Plusieurs intervenants ont participé à ce premier colloque: la femme politique québécoise d’origine marocaine Fatima Houda-Pépin, le commissaire de police belge Benoît Blanpain, le sergent de la GRC Hakim Bellal, l’ex chef de police de Montréal, un temps député caquiste, Jacques Duchesneau, le chercheur associé de la Chaire de recherche du Canada sur les conflits et le terrorisme Benjamin Ducol, l’ex-policier anti-terroriste français qu’on a pu lire sur 45eNord.ca, Stéphane Berthomet, le collaborateur régulier de la Chaire de recherche du Canada sur les conflits et le terrorisme Guillaume Corneau-Tremblay, Lily Grammacia, du département des Sciences de l’information et de la communication-communication publique de l’Université Bordeaux-Montaigne, le brigadier-général (aumônier-général) Guy Chapdelaine, le professeur à l’École de politique appliquée de l’Université de Sherbrooke, Mohamed Ourya, et le criminologue Maxime Bérubé.

Devant un auditoire de civils, de policiers et de militaires, les intervenants ont eu des propos éclairants sur une phénomène que les citoyens de ce pays, pas plus que les membres des forces de sécurité, ne peuvent plus se permettre de méconnaître. 45enord.ca a choisi deux interventions-clés, celle de Fatima Houda-Pépin et celle de Guillaume Corneau-Tremblay.

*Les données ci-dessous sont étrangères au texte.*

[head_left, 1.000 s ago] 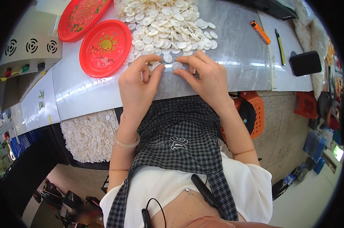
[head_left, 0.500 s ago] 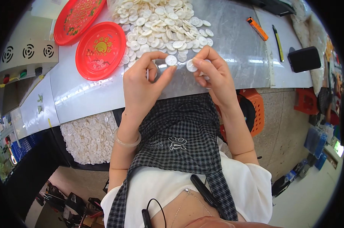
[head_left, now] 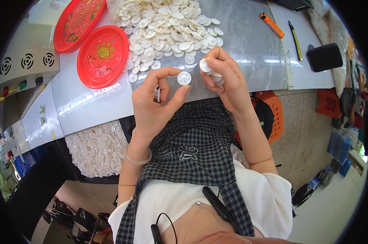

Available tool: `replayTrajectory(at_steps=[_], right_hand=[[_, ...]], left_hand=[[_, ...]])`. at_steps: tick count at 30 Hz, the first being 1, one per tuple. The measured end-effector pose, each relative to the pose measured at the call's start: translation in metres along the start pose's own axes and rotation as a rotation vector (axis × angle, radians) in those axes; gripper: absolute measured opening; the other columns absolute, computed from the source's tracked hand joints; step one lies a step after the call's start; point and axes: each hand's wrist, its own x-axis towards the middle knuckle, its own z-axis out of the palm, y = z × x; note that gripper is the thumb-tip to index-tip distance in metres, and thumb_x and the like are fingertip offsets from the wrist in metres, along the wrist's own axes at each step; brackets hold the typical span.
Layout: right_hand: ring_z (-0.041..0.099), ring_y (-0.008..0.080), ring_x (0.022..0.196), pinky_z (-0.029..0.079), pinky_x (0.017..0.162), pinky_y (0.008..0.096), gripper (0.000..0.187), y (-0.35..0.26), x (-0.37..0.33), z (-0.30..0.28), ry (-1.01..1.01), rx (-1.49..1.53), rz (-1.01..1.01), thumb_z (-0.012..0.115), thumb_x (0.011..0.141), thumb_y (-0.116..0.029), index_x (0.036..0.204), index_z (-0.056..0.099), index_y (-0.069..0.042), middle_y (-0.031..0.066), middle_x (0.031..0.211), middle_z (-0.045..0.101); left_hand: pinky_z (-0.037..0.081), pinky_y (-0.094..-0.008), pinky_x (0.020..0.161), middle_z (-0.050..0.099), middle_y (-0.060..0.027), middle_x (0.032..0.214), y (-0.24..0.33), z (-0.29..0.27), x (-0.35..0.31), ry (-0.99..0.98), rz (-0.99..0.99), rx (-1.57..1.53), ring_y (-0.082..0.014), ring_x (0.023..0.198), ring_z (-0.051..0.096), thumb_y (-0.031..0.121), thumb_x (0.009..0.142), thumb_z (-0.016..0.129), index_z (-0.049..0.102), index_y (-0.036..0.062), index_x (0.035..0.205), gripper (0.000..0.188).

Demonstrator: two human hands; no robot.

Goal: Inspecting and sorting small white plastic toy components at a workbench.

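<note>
Left hand [head_left: 148, 106] has drawn bodyward — fingers [head_left: 163, 73] pinching a white gear [head_left: 184, 78] — right hand [head_left: 229, 79] curled round white discs [head_left: 204, 65].

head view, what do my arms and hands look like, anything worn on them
Both the left hand and right hand are ungloved. The forearms are bare below short, plain white sleeves. A pale, rounded bangle circles the left wrist; nothing shows on the right wrist.
</note>
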Motion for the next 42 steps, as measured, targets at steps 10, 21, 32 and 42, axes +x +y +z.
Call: replayTrajectory(at_steps=[10,21,32,42], right_hand=[[0.038,-0.0008,0.056,0.025,0.041,0.0124,0.017,0.004,-0.001,-0.003,-0.161,0.133,-0.003,0.053,0.096,-0.021,0.085,0.043,-0.012,0.0086,0.091,0.061],[0.030,-0.0031,0.059,0.023,0.043,0.0100,0.023,0.013,-0.002,-0.007,-0.290,0.243,-0.031,0.057,0.097,-0.032,0.093,0.044,-0.013,0.0022,0.096,0.054],[0.035,0.0036,0.059,0.027,0.045,0.0149,0.021,0.004,0.004,-0.028,-0.224,0.311,-0.133,0.050,0.098,-0.025,0.105,0.061,-0.007,-0.0001,0.089,0.050],[0.060,0.0131,0.065,0.048,0.059,0.0264,0.027,0.006,0.014,-0.004,0.075,-1.214,-0.580,0.072,0.081,-0.017,0.107,0.070,-0.013,0.0031,0.080,0.066]], left_hand=[[0.024,-0.0171,0.047,0.040,0.0065,0.062,-0.006,0.000,-0.002,-0.004,-0.080,-0.347,-0.0006,0.052,0.034,0.000,0.079,0.072,0.057,0.0037,0.108,0.033],[0.025,-0.0159,0.042,0.044,-0.0081,0.087,-0.010,-0.019,0.005,-0.228,-0.324,-1.231,-0.0080,0.057,0.035,0.030,0.091,0.049,0.043,0.0060,0.109,0.031],[0.024,-0.0169,0.045,0.042,0.0054,0.064,-0.022,-0.041,0.004,0.052,-0.308,-0.770,-0.0033,0.057,0.034,0.016,0.097,0.051,0.063,0.0013,0.088,0.021],[0.032,-0.0192,0.049,0.060,0.0030,0.076,-0.007,-0.027,0.000,0.135,-0.235,0.229,-0.0034,0.058,0.043,0.013,0.070,0.084,0.070,0.0038,0.097,0.032]])
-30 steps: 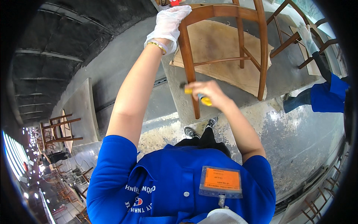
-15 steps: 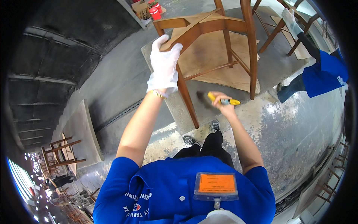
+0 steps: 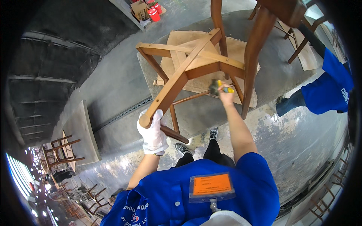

Ignorance et « rectitude politique » vont la main dans la main

Première intervenante à prendre la parole, l’ex-député et Vice-présidente de l’Assemblée Nationale, Fatima-Houda Pépin, elle même issue d’une famille musulmane croyante et pratiquante, a déploré vivement que les hommes et femmes politiques du Québec refusent par « rectitude politique » de nommer le mal, le salafisme violent, de peur de se faire accuser de xénophobie.

À l’autre bout du spectre par contre, n’en déplaisent à ceux et celles qui cherchent des super-héros, Guillaume Corneau-Tremblay, collaborateur régulier de la Chaire de recherche du Canada sur les conflits et le terrorisme, n’a pas hésité à remettre en cause la présence des volontaires canadiens dans les groupes kurdes en Syrie et en Irak, qui a plus souvent une valeur symbolique qu’une utilité réelle et peut être la source de bien des dérapages, comme ce soldat étranger qui avait mis en vente le matériel d’un hôpital saisi en territoire repris aux djihadistes, alimentant plutôt la sympathie de la population locale pour Daech…

La femme politique, devenue depuis qu’elle a quitté l’Assemblée Nationale du Québec consultante et conférencière et qui a grandi au pied du sanctuaire de Moulay Idriss, ville sainte qui abrite le sanctuaire du fondateur de la dynastie des idrissides, Idriss 1er et accueille chaque année un grand pèlerinage, a rappelé qu’elle a connu dans sa jeunesse un islam festif et joyeux, un islam de lumière et de paix.

Celle qui porte fièrement le prénom de la fille du prophète a expliqué que c’est en arrivant au Canada qu’a eu lieu pour elle le choc de la rencontre avec l’islamisme radical, les prêches violents, le mépris des « mécréants » et des femmes, rendus possibles par le « déficit » de connaissance sur l’islam véritable, ce qui a permis au salafisme violent d’instrumentaliser encore plus facilement qu’ailleurs la religion au profit de sa philosophie violente.

L’ignorance des uns et la peur des autres se sont avérées les meilleurs alliées des salafistes violents présents qui auraient trouvé ici selon Mme Houda-Pépin, un terreau encore plus fertile pour leurs idées que dans bien des pays musulmans.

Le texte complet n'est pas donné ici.